View on GitHub

SANER-2020

On Relating Technical, Social Factors, and the Introduction of Bugs

SANER-2020

Website for the research paper “On Relating Technical, Social Factors, and the Introduction of Bugs”, submitted to the 27th IEEE International Conference on Software Analysis, Evolution and Reengineering (SANER 2020).

In this repository you will find the source code used to: (i) run the SZZ algorithm; (ii) collect all the data used; (iii) compute the metrics; and (iv) perform the statistical analyses. In this repository you will also find the data we collected and used in our analyses. Moreover, we provide some examples on how the analyses were conducted and a deeper characterization of the data collected.

To see the files in the repository, click on the “View on GitHub” button at the top of this page, or click on this link.

Methodology Example

To better understand the methodology of our study, we provide a real example. Let’s consider the commit #3cd54fc4 authored by the developer martijnvg on 13 September, 2012 in the Elasticsearch project. After analyzing this commit, we observed that most of the commit changes are related to the introduction of tests and reengineering of the source code to improve conditionals.

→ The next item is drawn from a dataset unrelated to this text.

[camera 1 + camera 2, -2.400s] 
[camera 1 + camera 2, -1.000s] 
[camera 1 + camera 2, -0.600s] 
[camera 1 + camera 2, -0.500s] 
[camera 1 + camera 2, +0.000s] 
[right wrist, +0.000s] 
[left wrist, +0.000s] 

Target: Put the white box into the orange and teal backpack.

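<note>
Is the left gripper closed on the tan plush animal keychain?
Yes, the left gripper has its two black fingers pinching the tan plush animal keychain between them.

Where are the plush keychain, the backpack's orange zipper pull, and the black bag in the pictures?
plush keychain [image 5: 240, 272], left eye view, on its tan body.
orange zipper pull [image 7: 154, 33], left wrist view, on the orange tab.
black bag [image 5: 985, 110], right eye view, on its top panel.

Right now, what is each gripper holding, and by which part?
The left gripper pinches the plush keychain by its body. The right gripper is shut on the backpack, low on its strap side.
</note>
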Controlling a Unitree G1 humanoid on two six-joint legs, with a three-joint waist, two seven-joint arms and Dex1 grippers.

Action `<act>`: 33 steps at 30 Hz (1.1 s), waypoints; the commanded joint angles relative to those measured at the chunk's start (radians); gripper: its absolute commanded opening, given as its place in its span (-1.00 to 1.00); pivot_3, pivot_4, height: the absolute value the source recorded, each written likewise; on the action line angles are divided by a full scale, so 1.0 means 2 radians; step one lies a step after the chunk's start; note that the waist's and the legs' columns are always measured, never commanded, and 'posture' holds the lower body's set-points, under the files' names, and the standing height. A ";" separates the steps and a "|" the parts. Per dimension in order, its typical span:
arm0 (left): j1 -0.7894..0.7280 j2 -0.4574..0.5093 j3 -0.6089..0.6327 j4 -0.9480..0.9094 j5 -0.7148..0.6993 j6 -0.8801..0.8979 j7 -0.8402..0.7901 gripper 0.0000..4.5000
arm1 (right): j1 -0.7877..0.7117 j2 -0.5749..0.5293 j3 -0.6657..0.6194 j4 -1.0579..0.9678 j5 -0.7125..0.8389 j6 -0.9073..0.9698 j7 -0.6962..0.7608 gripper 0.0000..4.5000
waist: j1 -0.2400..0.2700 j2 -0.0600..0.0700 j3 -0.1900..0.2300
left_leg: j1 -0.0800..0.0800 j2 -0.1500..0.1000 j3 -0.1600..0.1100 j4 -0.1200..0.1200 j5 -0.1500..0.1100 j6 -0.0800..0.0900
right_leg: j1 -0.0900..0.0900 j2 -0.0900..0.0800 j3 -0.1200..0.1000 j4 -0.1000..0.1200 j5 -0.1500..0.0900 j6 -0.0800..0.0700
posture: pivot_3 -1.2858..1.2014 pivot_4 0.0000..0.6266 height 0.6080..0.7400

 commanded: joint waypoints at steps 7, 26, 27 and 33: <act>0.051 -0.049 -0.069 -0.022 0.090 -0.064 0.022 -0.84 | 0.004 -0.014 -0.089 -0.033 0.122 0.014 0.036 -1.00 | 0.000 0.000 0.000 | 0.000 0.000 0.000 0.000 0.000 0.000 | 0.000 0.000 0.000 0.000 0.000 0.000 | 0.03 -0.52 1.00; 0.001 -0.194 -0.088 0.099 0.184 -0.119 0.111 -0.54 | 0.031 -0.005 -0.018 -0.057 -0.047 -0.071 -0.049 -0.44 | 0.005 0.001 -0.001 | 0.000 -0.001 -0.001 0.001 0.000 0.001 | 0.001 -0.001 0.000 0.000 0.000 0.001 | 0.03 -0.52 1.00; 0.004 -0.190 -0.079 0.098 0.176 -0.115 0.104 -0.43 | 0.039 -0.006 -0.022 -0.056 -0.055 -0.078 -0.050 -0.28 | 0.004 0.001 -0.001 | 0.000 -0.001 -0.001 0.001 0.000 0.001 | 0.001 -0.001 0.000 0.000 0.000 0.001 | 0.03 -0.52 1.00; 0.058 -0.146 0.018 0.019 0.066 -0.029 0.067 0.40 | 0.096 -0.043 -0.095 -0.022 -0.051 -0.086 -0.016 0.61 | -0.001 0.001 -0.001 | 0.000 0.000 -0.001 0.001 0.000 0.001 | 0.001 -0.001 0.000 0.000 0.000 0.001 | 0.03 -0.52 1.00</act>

In particular, the commit #3cd54fc4 involved 11 files, 313 additions, and 111 deletions.

A few days later, the developer martijnvg noted that he introduced a bug through his commit #3cd54fc4. He reported the bug in the issue #2297. After reporting the bug (issue #2297), the same developer fixed it by submitting the commit #51e69e1.

In our study, we use the commit #51e69e1, which fixed the bug, as an input to the SZZ algorithm. Then, SZZ returns the changes that introduced the bug. In this case, SZZ guessed right and the bug-introducing change was performed in #3cd54fc4. Then, we label #3cd54fc4 as buggy = true. The commits that were not reported by SZZ as a bug-introducing change are label as buggy = false.

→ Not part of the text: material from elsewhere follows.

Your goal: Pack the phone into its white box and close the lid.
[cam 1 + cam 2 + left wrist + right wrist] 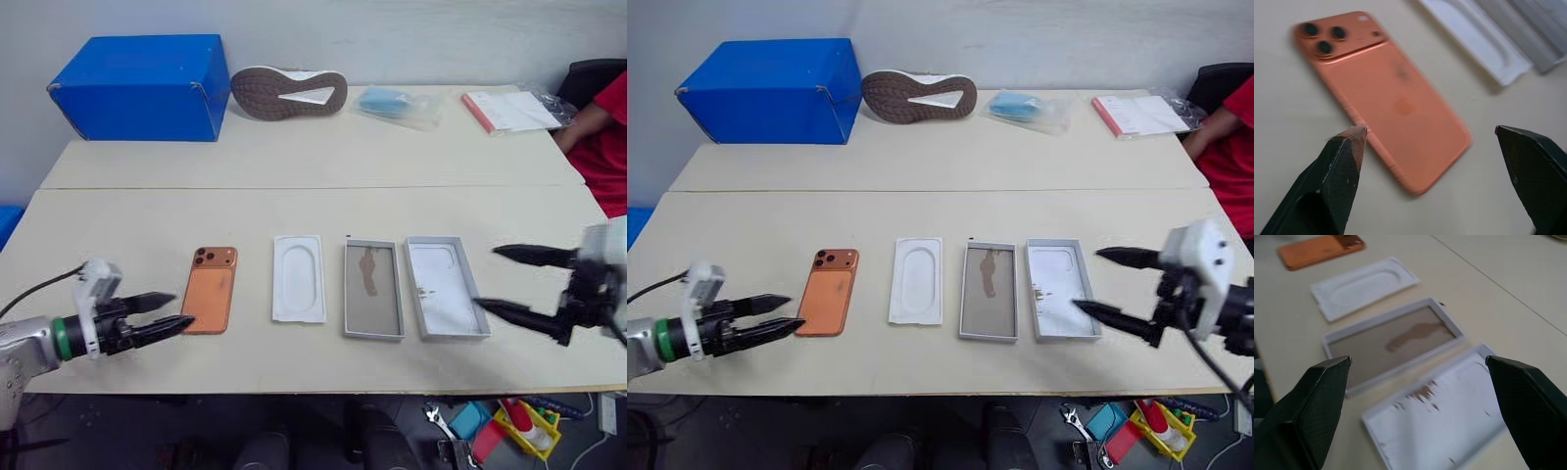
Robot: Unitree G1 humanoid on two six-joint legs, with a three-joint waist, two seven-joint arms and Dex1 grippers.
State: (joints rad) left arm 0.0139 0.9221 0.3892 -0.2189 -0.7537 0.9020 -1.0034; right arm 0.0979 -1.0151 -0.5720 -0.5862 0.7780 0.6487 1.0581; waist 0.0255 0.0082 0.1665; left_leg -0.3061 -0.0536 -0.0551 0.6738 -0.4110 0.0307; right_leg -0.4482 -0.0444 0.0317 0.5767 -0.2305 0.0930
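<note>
No legible text, label, brand, number or sign is showing on any item. Papers [514, 108] at the table's far right corner are lying too small to read.

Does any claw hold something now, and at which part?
Nothing is held. The left claw is open beside the phone; the right claw is open near the lid.

A pale table [323, 157] carries everything. At its middle lies the white box [372, 289]; at its three o'clock the lid [446, 286], at nine o'clock a white insert [299, 277], then the phone [211, 289]. Toward eleven o'clock stands a blue box [142, 86]; at twelve, a shoe [288, 91], a bag [397, 106], papers [514, 110].
</note>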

Based on a project’s commits, we calculate the metrics described in the Section 2 of the paper. After this process, the metrics for each project should look like this:

Metrics Sample

Finally, we use these metrics to perform the analysis on RQ1 and RQ2. For RQ1, we divide the values of a metric in two populations by the buggy attribute. Then, we perform the Wilcoxon Test and the Cliff’s Delta analyses based on these two populations. For RQ2, we set the metrics as predictors in a multiple logistic regression model and the buggy attribute as the response variable.

SZZ validation

We conducted a careful manual validation on a sample of 922 bug-introducing changes reported by SZZ. This sample presents a margin of error of 4% at a confidence level of 99%. Four pairs of researchers (familiar with the SZZ algorithm) from our research lab validated this sample. Each pair was responsible for a fraction of the sample, and each individual validated the same candidate bug-introducing changes. To take into account possible subjectivity during the validation, the researchers classified each candidate into four levels of certainty: “low”, “moderate”, “high”, and “absolute”. The levels are described below:

In the cases the researchers of a pair classified a candidate very differently (e.g., “low” and “absolute”), one of the authors solved the conflict. After the validation procedure, we obtained an accuracy of 65% for our SZZ implementation.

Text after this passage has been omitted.